In this article, we will be evaluating the chances of success of the different plans for the taxation of GAFAM, knowing that the solution that will ultimately be put in place will tell us a lot about the principles of supra-national governance in the 21st century.

The issue is, therefore, of sheer importance…

GAFAM facing mistrust 

Among these GAFAM members, Facebook is probably the group that has experienced the most difficulties in 2018. Following the Cambridge Analytica scandal, where it was reported that Facebook had allowed a British company to siphon user data on behalf of Donald Trump’s campaign teams,[4] a new privacy scandal hit the company later the same year.[5] These elements of weakness have been used by the US authorities to hold Facebook, but also Google and Twitter, to account for their ability to control the spread of fake news and for attempts to manipulate the US presidential campaign in 2016. The main leaders of these groups, including Facebook boss Mark Zuckerberg, were made to apologise in front of the Senate, which was critical of ‘late and uncoordinated’ responses.[6]

Recently, Elizabeth Warren, candidate for the US presidential campaign of 2020, also attacked GAFAM, talking of ‘dismantling’ those giants… and she is far from being the only one.[7] Such criticism has also emerged in Europe, particularly in France, where Emmanuel Macron continues to blame social networks for being a source of difficulties.
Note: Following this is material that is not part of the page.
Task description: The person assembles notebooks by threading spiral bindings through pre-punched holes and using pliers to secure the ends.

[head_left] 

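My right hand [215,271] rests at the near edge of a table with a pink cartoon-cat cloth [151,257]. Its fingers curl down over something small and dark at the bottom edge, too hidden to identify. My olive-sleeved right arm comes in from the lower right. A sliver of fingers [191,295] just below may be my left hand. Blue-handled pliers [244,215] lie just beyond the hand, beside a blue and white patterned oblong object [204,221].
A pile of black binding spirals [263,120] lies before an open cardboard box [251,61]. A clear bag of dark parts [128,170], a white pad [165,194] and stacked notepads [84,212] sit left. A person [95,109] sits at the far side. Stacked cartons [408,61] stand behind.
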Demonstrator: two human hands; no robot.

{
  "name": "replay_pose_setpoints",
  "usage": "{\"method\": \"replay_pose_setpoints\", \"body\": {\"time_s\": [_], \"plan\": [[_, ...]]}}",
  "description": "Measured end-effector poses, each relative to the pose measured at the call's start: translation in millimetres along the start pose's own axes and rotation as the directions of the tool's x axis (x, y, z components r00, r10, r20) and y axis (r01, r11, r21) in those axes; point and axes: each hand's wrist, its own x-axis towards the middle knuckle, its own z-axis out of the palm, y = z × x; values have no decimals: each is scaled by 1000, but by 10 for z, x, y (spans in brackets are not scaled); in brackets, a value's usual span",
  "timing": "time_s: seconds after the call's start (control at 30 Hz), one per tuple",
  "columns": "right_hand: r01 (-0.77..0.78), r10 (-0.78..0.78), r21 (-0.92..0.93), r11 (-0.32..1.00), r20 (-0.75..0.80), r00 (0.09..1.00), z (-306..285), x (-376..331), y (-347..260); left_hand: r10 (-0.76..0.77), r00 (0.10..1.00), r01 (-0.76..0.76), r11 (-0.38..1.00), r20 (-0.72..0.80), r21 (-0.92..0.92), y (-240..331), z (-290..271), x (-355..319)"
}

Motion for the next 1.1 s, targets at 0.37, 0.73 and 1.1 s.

He even proposed a permanent European agency for the ‘defence of democracy’ to control the spread of fake news on these networks.[8] Hence a desire is currently emerging to control politically the content and methods of GAFAM, whose model is based on an exhaustive and indiscriminate collection of data. Concomitantly, other nations have started to react, albeit timidly, but with unprecedented determination.

First, there was the record 4.34 billion euro fine imposed on Google in July 2018 by the European Commission for preventing competition with its Android operating system.[9] That fine followed closely on the one already inflicted on Google in 2017 (2.42 billion euros).[10] In 2018, Apple also finally had to return 15 billion euros to Ireland, despite Dublin’s long refusal to consider illegal, in accordance with the 2016 Brussels decision, the tax benefits granted by Ireland to the company over the past ten years.[11]

Finally, in January 2019, to everyone’s surprise, 127 countries agreed that, by 2020, these groups would pay taxes in countries where they actually make profits. The OECD will make the relevant proposals to the G20 countries.[12] The goal is to put in place a minimum tax. In the meantime, some countries, such as France[13] and Spain, have implemented local and quite unambitious GAFAM taxes to pave the way, which will disappear once the global agreement has been reached. Other countries, such as Austria and Italy, plan to follow the same lead. It seems that tolerance of the aggressive tax optimisation strategies of these corporations is coming to an end. The United States intends to recover some of the corporate tax cuts granted under the Trump plan, while the Europeans are still looking for funding to boost growth that remains desperately low.

Globally, from being models to follow, GAFAM have now become the black sheep that almost all states now want to bring into line. But it’s not that easy. Because the latter have woken up late and their counter-offensive is relatively weak and chaotic.

A high capacity for resistance

Concerning GAFAM taxation, it is still difficult to determine what form the minimum tax targeted by the OECD is likely to take. There is not much room for manoeuvre because the economic model of several countries depends on their ability to attract GAFAM members. This is particularly the case for Ireland, which blocked the possibility of a European tax[14] and could argue for a minimal agreement that preserves their advantages in this field. In September 2017, the Irish Budget Council warned that a European tax on GAFAM was a ‘bigger threat to Ireland than Brexit’ and could cost the country’s budget up to €4 billion in lost corporation tax.[15] On account of this, Ireland rejected this project – and won. And, from a position of strength, it may well play the same role with the OECD. The free movement of capital in the EU gives those not playing the game a certain advantage.